----- Material provided

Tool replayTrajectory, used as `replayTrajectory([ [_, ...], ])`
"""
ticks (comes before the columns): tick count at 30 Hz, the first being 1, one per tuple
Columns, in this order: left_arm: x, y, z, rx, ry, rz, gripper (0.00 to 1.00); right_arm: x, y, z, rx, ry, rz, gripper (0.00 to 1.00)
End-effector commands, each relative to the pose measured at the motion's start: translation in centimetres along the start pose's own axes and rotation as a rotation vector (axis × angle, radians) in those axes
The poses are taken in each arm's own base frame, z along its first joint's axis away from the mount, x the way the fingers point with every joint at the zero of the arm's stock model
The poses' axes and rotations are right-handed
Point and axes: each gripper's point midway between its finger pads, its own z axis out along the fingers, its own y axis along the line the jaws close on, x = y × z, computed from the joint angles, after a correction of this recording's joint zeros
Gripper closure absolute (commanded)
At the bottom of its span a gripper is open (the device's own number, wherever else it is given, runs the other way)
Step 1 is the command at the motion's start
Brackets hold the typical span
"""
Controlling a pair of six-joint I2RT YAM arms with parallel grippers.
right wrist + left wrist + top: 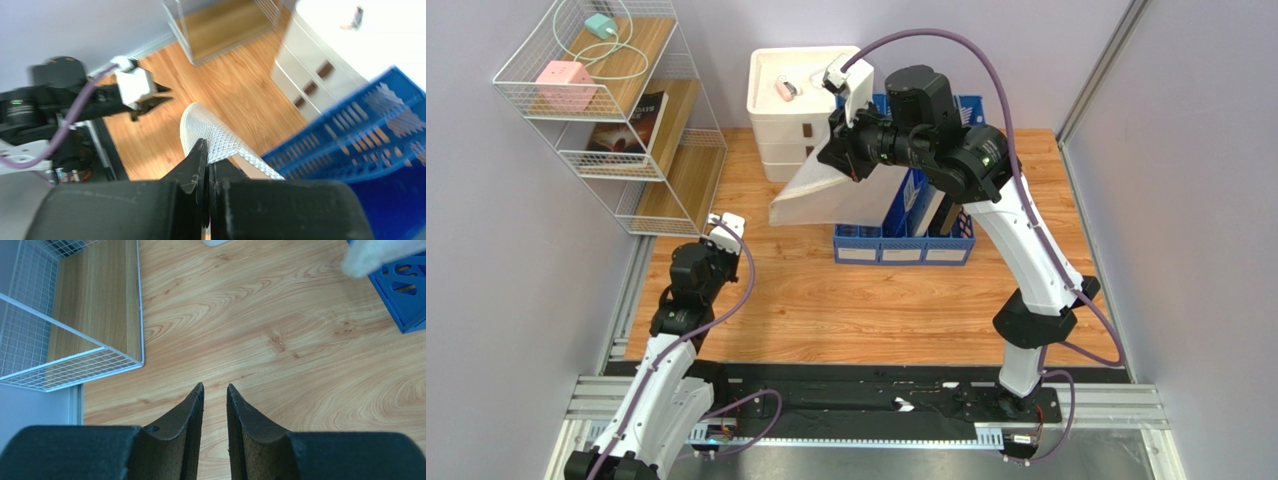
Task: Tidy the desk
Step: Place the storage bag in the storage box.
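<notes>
You won't find any lettering you can read here. The book [632, 124] in the white wire shelf [688, 72] at far left carries cover print too small to make out. The pale strips on the blue file rack [904, 243] show nothing legible.

Pale lilac walls [726, 30]; wire shelf [688, 172] left; lighting apparently even.

Top view: from high behind the near edge, steeply down onto the whole desk [826, 300]. Left wrist: low and close, down past the left gripper [215, 386] at bare wood. Right wrist: higher, tilted, back over the right gripper [206, 150] toward the left arm [50, 110]. Shared by all three: wire shelf [616, 120], blue crate [904, 245], mesh pouch [826, 195].
</notes>
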Motion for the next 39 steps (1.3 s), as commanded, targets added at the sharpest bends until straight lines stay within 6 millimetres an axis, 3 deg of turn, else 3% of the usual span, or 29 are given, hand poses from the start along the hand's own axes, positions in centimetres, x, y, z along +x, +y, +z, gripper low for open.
replayTrajectory([
  [1, -2.1, 0.3, -0.3, 0.004, -0.052, -0.003, 0.71, -5.2, 0.5, -1.8, -0.192, -0.2, -0.012, 1.0],
  [2, -2.0, 0.3, -0.3, 0.004, -0.051, -0.003, 0.71, -5.3, 1.4, -2.1, -0.281, -0.207, -0.001, 1.0],
  [5, -2.0, 0.4, -0.4, 0.001, -0.051, 0.0, 0.71, -5.3, 1.5, -2.1, -0.371, -0.222, 0.017, 1.0],
  [8, -2.2, 0.4, -0.4, -0.002, -0.062, 0.003, 0.7, -5.1, 0.9, -2.0, -0.362, -0.225, 0.003, 1.0],
  [12, -2.1, 0.4, -0.3, 0.0, -0.056, 0.005, 0.7, -5.1, -2.4, -2.7, -0.317, -0.231, 0.009, 1.0],
  [13, -2.0, 0.4, -0.3, 0.0, -0.054, 0.005, 0.7, -4.5, -4.4, -2.6, -0.289, -0.211, 0.068, 1.0],
  [15, -2.0, 0.4, -0.3, 0.0, -0.053, 0.006, 0.7, -2.8, -6.2, -2.4, -0.276, -0.16, 0.145, 1.0],
  [17, -2.0, 0.4, -0.3, 0.0, -0.053, 0.008, 0.7, -0.5, -8.4, -2.0, -0.233, -0.097, 0.201, 1.0],
  [23, -1.9, 0.4, -0.1, 0.004, -0.047, 0.009, 0.7, 6.3, -11.3, -2.5, -0.002, 0.126, 0.223, 1.0],
  [33, -1.7, 0.3, -0.1, 0.005, -0.043, 0.01, 0.7, 8.4, -10.4, -6.0, 0.233, 0.208, 0.169, 1.0],
  [34, -1.7, 0.3, -0.1, 0.006, -0.043, 0.01, 0.7, 8.6, -11.5, -6.6, 0.332, 0.221, 0.147, 1.0],
  [36, -1.7, 0.3, -0.2, 0.004, -0.045, 0.01, 0.7, 8.8, -11.4, -7.1, 0.407, 0.25, 0.101, 1.0],
  [37, -1.8, 0.3, -0.2, 0.005, -0.046, 0.01, 0.7, 8.7, -12.7, -7.8, 0.517, 0.26, 0.076, 1.0],
  [39, -1.8, 0.3, -0.3, 0.005, -0.046, 0.012, 0.7, 9.0, -12.8, -7.8, 0.583, 0.296, 0.033, 1.0],
])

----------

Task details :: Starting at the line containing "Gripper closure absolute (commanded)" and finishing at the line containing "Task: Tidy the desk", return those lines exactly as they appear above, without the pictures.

Answer space ::
Gripper closure absolute (commanded)
At the bottom of its span a gripper is open (the device's own number, wherever else it is given, runs the other way)
Step 1 is the command at the motion's start
Brackets hold the typical span
"""
Controlling a pair of six-joint I2RT YAM arms with parallel grippers.
right wrist + left wrist + top: 
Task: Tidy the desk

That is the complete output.